* [Your assignment]:
Up to and including the line with "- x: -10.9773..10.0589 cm", please set down the entries below exactly, starting from the first line.

* [Extracted records]:
Content starts

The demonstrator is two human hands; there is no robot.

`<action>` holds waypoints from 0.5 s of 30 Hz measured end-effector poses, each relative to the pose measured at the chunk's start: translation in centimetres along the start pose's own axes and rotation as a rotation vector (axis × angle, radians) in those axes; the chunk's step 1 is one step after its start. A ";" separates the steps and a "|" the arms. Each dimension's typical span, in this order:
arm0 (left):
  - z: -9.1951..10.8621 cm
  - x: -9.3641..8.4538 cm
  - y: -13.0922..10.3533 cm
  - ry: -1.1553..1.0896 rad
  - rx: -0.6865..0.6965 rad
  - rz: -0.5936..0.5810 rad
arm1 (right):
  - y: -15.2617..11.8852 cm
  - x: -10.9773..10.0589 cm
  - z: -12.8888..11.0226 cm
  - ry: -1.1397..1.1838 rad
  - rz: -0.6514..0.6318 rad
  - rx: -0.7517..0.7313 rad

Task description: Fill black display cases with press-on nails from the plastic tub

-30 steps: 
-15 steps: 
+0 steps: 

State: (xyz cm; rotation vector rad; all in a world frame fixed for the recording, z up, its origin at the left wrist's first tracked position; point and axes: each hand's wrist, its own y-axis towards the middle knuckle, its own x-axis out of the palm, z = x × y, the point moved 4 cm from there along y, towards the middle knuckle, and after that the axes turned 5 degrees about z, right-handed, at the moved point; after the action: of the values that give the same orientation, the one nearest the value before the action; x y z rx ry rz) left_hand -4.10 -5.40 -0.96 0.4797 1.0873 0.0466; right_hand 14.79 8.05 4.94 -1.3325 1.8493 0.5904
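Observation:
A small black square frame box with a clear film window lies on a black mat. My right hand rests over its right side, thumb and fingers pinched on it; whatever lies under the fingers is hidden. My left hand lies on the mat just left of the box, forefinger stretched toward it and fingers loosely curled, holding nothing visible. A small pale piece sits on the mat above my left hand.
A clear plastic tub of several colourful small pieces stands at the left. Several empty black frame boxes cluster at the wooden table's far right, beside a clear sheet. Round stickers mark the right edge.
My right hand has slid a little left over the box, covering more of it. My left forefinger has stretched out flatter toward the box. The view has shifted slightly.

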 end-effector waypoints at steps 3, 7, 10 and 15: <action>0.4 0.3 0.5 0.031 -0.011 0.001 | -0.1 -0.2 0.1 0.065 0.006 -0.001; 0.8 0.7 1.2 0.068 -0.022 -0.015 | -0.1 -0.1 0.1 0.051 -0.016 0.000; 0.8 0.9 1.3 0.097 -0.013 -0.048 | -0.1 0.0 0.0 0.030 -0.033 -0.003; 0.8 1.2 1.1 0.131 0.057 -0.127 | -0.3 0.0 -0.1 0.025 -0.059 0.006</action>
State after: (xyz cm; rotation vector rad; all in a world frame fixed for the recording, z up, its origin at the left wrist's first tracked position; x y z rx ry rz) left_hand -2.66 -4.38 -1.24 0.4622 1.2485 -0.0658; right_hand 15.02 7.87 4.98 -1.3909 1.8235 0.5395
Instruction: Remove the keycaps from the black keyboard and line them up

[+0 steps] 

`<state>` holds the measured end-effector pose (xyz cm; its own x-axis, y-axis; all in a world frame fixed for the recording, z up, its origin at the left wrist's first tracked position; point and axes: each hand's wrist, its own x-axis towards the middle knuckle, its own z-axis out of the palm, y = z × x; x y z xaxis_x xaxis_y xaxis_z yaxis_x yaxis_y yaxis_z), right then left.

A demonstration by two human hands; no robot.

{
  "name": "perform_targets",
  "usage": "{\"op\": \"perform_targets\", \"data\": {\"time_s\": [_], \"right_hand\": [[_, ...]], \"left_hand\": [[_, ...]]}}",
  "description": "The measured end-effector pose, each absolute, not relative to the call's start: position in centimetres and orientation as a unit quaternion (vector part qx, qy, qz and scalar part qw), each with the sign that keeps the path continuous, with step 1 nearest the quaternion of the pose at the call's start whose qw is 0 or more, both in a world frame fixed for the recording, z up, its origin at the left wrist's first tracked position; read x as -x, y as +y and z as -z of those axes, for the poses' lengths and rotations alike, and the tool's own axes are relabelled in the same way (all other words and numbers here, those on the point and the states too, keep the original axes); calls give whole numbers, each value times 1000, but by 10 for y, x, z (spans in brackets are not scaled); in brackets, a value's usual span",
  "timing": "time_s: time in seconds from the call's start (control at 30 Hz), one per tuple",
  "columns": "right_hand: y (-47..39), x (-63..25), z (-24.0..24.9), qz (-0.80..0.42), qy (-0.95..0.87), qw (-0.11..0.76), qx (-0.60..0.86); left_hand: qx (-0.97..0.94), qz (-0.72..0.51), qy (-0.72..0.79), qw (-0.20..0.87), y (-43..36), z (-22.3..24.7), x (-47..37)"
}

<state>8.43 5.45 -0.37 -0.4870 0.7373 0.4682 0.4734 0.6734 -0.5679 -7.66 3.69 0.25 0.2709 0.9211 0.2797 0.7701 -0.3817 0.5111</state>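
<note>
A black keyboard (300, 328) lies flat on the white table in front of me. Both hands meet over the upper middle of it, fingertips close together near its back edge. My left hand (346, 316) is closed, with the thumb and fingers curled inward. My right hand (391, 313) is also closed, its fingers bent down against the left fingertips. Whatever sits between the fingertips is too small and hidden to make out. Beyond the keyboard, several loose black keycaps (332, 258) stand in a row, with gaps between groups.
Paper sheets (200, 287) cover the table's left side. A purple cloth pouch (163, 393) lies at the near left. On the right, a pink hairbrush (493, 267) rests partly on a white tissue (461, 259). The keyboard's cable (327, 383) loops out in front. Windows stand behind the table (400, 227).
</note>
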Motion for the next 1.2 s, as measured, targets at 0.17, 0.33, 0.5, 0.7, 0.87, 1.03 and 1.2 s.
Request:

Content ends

* [Solution to this problem]:
The demonstrator is two human hands; there is no robot.

`<action>` holds waypoints from 0.5 s of 30 Hz measured end-effector poses, each relative to the pose measured at the chunk's start: translation in centimetres along the start pose's own axes and rotation as a rotation vector (axis × angle, radians) in those axes; the chunk's step 1 is one step after its start. A ";" separates the steps and a "|" the arms. Each dimension's typical span, in this order:
arm0 (left):
  - z: -9.1951..10.8621 cm
  - x: -9.3641..8.4538 cm
  - y: -13.0922..10.3533 cm
  - ry: -1.1553..1.0896 rad
  - rx: -0.6865..0.6965 rad
  - rz: -0.5936..0.5810 rad
arm1 (right):
  - y: -15.2617..11.8852 cm
  - x: -10.9773..10.0589 cm

For this exercise, the answer is now complete.